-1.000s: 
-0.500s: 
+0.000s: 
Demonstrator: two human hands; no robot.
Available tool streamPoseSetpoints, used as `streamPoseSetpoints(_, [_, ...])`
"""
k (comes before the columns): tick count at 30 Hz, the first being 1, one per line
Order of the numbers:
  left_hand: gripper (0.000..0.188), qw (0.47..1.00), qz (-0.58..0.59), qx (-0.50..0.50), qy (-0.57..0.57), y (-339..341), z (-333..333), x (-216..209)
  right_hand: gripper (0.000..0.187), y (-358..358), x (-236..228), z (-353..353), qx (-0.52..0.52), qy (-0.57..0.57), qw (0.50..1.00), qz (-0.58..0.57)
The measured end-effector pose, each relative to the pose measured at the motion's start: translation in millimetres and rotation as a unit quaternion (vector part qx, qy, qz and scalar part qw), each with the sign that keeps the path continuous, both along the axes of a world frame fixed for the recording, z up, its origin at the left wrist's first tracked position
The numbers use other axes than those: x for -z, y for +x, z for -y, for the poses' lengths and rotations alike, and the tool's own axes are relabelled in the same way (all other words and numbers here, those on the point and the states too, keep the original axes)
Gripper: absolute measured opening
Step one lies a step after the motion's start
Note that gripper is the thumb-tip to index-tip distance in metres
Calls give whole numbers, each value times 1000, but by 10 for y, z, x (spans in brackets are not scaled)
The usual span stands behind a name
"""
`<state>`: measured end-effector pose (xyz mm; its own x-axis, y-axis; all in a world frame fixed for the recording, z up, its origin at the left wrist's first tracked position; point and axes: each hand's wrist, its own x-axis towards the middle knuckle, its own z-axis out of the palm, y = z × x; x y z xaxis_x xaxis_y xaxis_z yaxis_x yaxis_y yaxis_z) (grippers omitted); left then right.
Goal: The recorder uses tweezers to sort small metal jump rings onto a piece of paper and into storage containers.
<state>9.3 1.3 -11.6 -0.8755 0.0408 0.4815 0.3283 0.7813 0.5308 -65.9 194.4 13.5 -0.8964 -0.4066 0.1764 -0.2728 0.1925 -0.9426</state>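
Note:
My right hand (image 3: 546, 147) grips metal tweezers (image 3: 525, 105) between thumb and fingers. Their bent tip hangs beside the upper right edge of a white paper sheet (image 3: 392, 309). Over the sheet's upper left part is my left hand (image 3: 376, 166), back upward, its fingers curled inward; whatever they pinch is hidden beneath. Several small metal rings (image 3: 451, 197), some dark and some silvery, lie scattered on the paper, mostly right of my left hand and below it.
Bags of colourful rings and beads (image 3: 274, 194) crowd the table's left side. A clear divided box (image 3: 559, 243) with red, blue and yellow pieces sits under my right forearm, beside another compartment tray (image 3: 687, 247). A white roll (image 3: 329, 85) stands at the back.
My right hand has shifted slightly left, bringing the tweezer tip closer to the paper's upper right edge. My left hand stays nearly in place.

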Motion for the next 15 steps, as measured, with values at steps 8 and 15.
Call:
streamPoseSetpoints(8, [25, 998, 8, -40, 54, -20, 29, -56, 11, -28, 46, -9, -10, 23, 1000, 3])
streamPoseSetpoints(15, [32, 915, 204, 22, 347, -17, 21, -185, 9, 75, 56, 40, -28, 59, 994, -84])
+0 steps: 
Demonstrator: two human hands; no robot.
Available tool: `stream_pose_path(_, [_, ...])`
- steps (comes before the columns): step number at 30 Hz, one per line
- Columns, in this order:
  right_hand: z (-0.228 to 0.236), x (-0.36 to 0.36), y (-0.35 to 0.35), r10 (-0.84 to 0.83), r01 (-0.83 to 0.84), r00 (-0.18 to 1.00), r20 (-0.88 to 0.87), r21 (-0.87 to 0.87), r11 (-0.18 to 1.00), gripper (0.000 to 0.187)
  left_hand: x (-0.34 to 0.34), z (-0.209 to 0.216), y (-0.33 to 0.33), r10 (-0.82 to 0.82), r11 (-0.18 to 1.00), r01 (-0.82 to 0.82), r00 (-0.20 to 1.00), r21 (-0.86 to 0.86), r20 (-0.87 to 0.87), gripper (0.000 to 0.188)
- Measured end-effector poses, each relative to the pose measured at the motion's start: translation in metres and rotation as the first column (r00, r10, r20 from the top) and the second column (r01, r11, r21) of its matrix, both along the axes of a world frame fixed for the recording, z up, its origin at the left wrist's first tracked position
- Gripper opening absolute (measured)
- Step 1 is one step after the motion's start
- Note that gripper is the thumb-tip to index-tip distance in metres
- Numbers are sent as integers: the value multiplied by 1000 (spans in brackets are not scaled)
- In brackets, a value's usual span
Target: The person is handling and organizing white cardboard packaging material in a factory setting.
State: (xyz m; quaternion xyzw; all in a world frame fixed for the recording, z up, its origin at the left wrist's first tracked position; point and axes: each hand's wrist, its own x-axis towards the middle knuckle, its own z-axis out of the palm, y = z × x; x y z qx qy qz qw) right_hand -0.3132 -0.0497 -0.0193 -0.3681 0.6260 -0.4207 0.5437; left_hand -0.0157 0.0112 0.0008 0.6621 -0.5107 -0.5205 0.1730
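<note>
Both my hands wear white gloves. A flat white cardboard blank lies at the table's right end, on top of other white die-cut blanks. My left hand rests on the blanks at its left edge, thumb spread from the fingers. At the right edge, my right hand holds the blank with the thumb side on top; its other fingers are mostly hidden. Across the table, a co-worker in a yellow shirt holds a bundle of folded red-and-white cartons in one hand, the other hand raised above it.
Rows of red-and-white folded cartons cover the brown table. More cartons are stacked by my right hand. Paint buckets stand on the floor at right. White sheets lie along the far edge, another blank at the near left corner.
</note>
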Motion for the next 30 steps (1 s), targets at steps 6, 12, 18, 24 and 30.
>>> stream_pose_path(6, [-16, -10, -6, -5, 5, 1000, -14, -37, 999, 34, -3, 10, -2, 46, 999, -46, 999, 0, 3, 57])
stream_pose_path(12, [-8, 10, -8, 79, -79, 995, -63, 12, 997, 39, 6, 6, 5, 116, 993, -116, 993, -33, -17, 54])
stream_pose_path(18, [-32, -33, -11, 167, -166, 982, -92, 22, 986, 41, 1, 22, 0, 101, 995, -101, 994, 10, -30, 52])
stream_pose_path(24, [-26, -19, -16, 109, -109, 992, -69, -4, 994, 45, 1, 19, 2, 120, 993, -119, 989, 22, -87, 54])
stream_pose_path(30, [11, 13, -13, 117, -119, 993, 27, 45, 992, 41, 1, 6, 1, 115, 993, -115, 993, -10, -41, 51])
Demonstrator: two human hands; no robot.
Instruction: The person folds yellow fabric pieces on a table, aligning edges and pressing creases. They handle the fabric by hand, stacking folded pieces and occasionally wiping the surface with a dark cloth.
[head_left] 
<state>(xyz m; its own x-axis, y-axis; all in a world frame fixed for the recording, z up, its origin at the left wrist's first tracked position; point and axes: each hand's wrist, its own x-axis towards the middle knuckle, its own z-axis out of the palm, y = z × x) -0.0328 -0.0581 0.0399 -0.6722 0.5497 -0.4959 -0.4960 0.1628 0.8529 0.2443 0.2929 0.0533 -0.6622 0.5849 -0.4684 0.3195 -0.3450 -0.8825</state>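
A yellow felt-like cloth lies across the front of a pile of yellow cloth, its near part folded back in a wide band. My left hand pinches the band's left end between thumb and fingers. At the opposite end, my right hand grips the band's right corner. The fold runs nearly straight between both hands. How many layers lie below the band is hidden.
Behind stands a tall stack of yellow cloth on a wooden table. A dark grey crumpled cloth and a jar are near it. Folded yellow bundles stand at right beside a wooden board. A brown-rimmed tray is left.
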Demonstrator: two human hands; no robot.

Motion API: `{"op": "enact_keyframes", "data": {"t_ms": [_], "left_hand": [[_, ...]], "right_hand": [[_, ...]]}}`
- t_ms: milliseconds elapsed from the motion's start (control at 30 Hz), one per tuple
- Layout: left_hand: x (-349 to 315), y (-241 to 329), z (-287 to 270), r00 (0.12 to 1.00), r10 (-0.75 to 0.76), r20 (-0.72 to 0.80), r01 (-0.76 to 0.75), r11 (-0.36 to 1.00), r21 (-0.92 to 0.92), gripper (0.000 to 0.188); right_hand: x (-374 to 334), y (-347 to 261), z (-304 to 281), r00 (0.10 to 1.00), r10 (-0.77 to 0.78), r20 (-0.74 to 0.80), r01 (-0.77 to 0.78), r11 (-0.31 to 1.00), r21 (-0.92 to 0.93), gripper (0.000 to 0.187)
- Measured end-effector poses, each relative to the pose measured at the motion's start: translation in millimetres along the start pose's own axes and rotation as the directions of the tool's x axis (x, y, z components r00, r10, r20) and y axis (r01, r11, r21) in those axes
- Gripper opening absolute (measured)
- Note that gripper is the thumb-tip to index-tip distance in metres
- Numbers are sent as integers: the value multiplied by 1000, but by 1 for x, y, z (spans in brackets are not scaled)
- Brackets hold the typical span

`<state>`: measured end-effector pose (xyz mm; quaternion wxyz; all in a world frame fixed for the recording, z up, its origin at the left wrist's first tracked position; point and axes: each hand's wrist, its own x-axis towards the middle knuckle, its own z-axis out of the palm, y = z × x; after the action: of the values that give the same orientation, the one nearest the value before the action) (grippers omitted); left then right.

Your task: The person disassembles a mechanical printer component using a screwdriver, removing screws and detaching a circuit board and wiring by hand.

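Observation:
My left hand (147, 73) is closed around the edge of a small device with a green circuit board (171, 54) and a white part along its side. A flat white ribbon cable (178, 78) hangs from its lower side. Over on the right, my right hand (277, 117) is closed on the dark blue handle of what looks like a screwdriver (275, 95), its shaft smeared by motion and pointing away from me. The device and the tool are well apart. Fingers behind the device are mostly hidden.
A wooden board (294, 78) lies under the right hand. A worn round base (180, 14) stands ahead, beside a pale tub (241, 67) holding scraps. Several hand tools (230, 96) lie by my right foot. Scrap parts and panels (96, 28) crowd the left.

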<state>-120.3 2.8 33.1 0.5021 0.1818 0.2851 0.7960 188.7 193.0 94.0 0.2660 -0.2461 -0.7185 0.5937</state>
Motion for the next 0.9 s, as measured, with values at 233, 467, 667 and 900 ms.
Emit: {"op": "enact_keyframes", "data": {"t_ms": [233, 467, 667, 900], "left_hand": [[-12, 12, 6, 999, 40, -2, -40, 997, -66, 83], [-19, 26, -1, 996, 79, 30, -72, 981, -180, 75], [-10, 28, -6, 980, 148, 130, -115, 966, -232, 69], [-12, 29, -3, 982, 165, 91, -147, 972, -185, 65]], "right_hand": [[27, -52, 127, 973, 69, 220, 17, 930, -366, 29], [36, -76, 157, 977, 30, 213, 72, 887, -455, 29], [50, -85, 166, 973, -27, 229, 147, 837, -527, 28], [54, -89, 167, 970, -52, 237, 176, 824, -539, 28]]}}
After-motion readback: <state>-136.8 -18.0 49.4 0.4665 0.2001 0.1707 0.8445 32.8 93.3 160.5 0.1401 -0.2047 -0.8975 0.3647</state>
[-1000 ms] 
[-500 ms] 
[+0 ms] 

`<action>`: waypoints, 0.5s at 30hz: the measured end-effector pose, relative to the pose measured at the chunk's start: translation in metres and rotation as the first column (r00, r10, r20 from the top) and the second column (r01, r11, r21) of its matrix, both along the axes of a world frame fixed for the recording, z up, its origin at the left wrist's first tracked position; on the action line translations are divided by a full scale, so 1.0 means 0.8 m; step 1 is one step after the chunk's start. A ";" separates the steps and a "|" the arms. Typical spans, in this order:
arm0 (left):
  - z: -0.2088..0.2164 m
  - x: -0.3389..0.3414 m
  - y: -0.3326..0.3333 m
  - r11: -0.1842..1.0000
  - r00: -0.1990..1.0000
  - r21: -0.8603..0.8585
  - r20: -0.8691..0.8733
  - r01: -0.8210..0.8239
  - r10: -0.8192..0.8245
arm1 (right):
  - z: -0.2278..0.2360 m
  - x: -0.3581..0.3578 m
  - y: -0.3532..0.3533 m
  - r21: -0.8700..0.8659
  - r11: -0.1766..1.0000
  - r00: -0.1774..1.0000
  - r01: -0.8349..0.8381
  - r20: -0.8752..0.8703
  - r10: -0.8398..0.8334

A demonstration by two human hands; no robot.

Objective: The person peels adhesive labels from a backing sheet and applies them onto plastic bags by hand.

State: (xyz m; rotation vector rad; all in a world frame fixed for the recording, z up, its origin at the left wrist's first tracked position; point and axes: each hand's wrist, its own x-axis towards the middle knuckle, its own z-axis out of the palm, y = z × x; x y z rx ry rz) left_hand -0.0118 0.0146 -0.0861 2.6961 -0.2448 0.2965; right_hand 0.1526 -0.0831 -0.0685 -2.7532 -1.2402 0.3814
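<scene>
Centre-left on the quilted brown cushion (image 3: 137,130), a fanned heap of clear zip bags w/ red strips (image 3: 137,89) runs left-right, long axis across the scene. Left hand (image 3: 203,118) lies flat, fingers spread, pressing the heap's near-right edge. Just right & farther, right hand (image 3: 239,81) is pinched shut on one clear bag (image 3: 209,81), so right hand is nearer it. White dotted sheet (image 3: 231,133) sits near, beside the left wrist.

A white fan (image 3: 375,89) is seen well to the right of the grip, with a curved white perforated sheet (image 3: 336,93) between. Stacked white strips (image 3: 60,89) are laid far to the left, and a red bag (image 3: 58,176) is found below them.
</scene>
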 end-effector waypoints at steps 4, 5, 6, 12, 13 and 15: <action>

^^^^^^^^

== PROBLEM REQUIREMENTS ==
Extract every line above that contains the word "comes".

== COMPLETED TASK ==
k (comes before the columns): tick count at 30 Hz, the first being 1, one per line
- steps (comes before the columns): step number at 30 Hz, one per line

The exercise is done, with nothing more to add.